Collective Investment Schemes – What precautions should you take as an investor?

Collective investment scheme - Precautions to be taken by investorsCollective Investment Schemes – What precautions should you take as an investor?

Recently there are several comments on this blog indicating whether one can subscribe to fixed deposits of a company which they never heard. Even I could not hear such company name in my experience. Some companies are “Collective Investment Schemes”which are not registered with SEBI, but collecting funds from the public. What are these Collective Investment Schemes all about? How do they operate? Should you invest in Collective Investment Schemes? Which companies are banned by SEBI from collecting funds from public under this scheme?


Also Read: Best Company FD Schemes to invest now

What is Collective Investment Scheme (CIS)?

Collective Investment Scheme (CIS) is an arrangement whereby the funds collected from the investors are pooled together and then invested with a view to earn profits.
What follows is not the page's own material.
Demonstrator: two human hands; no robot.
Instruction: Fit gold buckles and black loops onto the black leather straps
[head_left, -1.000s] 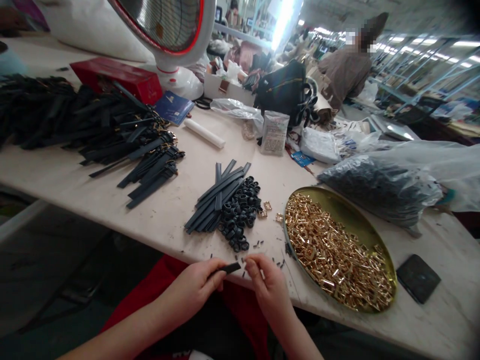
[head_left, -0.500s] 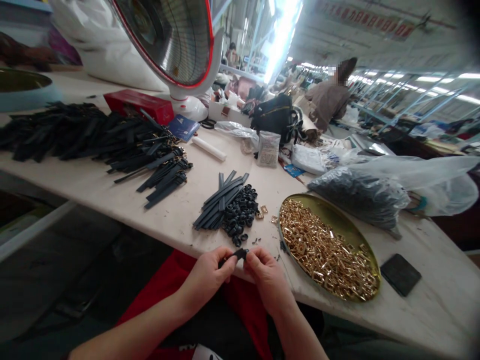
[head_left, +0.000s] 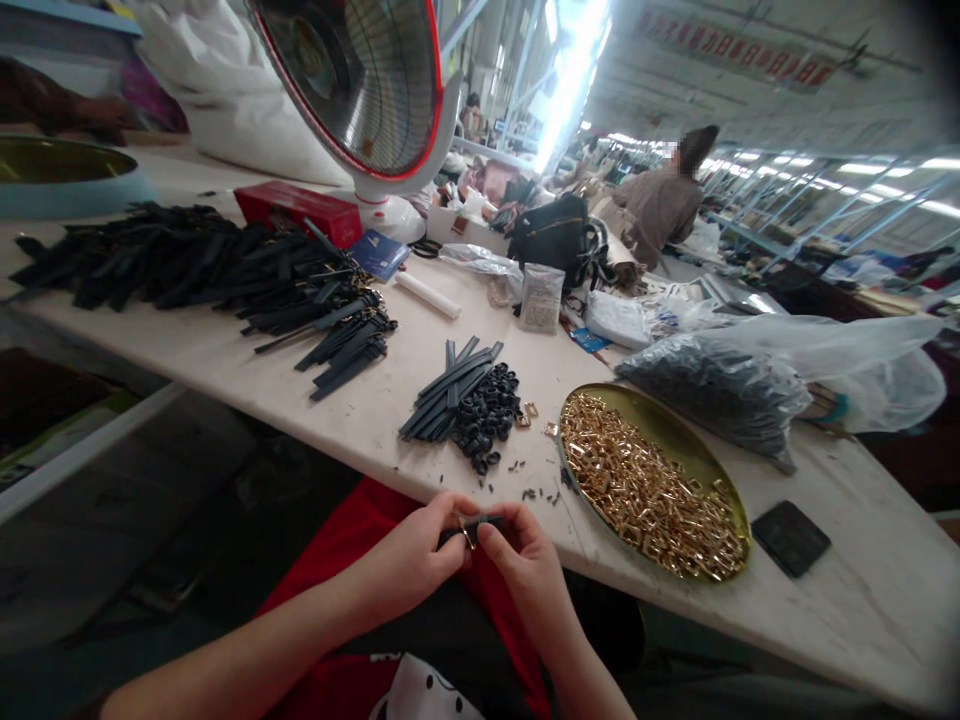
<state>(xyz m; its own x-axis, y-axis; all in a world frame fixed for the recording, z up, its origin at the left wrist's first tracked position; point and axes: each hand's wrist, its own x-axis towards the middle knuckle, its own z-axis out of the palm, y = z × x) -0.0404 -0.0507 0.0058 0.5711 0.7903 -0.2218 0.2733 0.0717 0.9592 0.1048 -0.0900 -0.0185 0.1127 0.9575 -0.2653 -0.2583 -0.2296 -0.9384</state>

The scheme is run by a company and the investments are managed on the behalf of the investors but they do not have control over the routine operations of the company. The company managing the CIS needs to be incorporated under the provisions of the Companies Act, 1956 and registered with SEBI under the SEBI Regulations, 1999. These companies are known as Collective Investment Management Companies (CIMS). A registered CIMC is eligible to raise funds from the investors by launching schemes. Such schemes need to be credit rated and appraised by appraising company compulsorily. The schemes should also contain disclosures, as per the regulations, to enable the investors to take wise decisions.

Few collective schemes were being operated before the commencement of CIS Regulations, i.e. October 15, 1999.  Those schemes are deemed to be existing collective investment scheme. It cannot launch any new scheme or raise fresh investments from the investors even under the existing scheme, unless it obtains a certificate of registration from SEBI. It is to be noted that existing CIS had collected funds before the regulatory jurisdiction of SEBI came into force and any action taken by SEBI against defaulting entities does not necessarily ensure that the money would be refunded to the investors by such entities.   
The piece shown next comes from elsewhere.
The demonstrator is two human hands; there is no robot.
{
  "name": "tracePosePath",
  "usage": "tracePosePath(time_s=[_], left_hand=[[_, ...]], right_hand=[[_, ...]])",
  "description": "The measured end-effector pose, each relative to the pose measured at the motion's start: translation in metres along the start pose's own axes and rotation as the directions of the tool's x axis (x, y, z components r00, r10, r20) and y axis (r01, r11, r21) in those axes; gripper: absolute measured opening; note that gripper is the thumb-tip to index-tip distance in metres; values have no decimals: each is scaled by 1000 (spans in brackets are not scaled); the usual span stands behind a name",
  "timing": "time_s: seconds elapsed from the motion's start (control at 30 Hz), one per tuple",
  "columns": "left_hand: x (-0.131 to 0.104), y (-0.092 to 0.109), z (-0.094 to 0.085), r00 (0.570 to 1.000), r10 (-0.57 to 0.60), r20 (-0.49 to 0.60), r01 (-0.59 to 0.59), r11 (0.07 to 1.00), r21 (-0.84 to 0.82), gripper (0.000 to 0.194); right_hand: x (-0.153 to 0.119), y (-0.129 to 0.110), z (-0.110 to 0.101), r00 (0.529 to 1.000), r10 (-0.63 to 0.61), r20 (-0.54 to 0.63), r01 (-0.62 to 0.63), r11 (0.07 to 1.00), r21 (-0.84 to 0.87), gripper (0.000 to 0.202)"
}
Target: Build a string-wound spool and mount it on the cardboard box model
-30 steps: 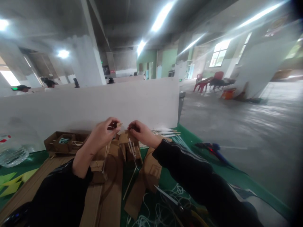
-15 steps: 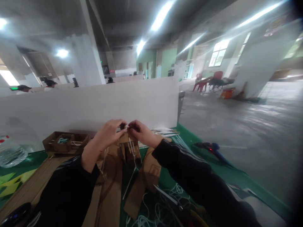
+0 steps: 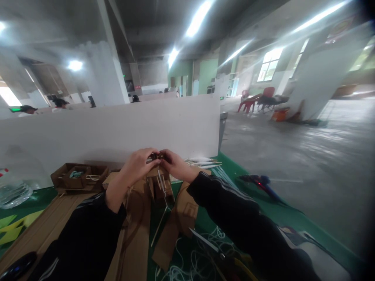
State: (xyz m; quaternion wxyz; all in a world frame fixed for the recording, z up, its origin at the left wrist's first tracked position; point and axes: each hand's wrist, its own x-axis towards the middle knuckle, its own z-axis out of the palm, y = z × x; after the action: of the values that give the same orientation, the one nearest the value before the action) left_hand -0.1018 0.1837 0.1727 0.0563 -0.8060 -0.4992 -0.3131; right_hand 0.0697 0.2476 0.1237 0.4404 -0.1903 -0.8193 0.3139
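Observation:
My left hand (image 3: 142, 164) and my right hand (image 3: 175, 166) meet at the far side of the table, fingers pinched close together. Between the fingertips is a small brown cardboard piece (image 3: 158, 155), mostly covered by them. Just below stands a cardboard model (image 3: 159, 187) with thin wooden sticks on its front. A white string (image 3: 164, 194) hangs down from near my fingers over the model and reaches the tabletop. Flat cardboard strips (image 3: 137, 234) lie under and beside my left forearm, and another cut piece (image 3: 168, 248) rests right of the string.
On the left are a cardboard box (image 3: 79, 177), a clear plastic bottle (image 3: 14, 193) and yellow-green paper (image 3: 17, 230). Scissors (image 3: 205, 239) lie near a tangle of white cord (image 3: 178, 272). A glue gun (image 3: 260, 181) sits at the right edge. A white partition (image 3: 117, 128) stands behind.
My hands have drawn slightly closer together, and the fingertips now meet around the small cardboard piece. The left forearm has shifted a little to the right.

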Motion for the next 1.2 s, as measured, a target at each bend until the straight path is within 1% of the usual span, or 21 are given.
tracePosePath(time_s=[0.1,0.23,0.4,0.57,0.67,0.83,0.93,1.03,1.2], left_hand=[[0,0,2,1000,0,-16,-1,1000,-31,24],[-7,-6,4,999,-23,-28,20,997,-75,36],[-12,-11,3,998,-46,-38,43,995,-93,23],[-6,-7,4,998,-54,-45,50,994,-93,22],[-7,-5,4,997,-62,-46,58,995,-87,24],[-20,-10,-4,992,-110,-63,106,992,-62,43],[-30,-20,-8,986,-152,-73,148,987,-57,41],[-36,-26,-8,982,-178,-67,173,983,-64,35],[-28,-21,-1,986,-157,-58,152,985,-86,38]], right_hand=[[-1,3,0,1000,5,-1,-5,1000,9,24],[-2,5,1,1000,21,-14,-21,1000,0,27],[-1,5,2,1000,18,-20,-18,1000,-15,26],[-2,5,3,1000,17,-11,-17,1000,-7,25],[-3,5,3,1000,23,-20,-24,1000,-5,26],[-4,5,2,997,52,-50,-52,999,-7,27],[-4,4,2,996,65,-55,-65,998,-6,27],[-4,3,3,996,69,-56,-69,998,-11,27],[-2,3,7,997,58,-51,-59,998,-6,28]])
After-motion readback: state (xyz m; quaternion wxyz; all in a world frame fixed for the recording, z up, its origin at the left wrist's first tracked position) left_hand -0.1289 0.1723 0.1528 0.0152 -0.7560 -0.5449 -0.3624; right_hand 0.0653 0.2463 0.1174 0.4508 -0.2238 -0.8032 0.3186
What are SEBI Guidelines about Collective Investment Schemes (CIS)?

SEBI has issued certain guidelines for the CIMCs which need to be followed strictly.

1) Any scheme or arrangement offered by any co-operative society, or non-banking financial institutions does not constitute a CIS.

2) A CIMC needs to be registered with SEBI.  

3) A CIMC can raise funds only through schemes. A copy of the offer document of the scheme has to be filled with SEBI and if no modifications are made by SEBI within 21 days from the date of filing, then the CIMC is entitled to issue the offer document to the public for raising funds.

4) Any arrangement being a contract of insurance, or pension scheme or employee provident scheme does not fall in the category of CIS.

5) The investors are entitled to receive a copy of the balance sheet, P&L account and a copy of a yearly appraisal report from CIMC within 60 days from the closure of the financial year.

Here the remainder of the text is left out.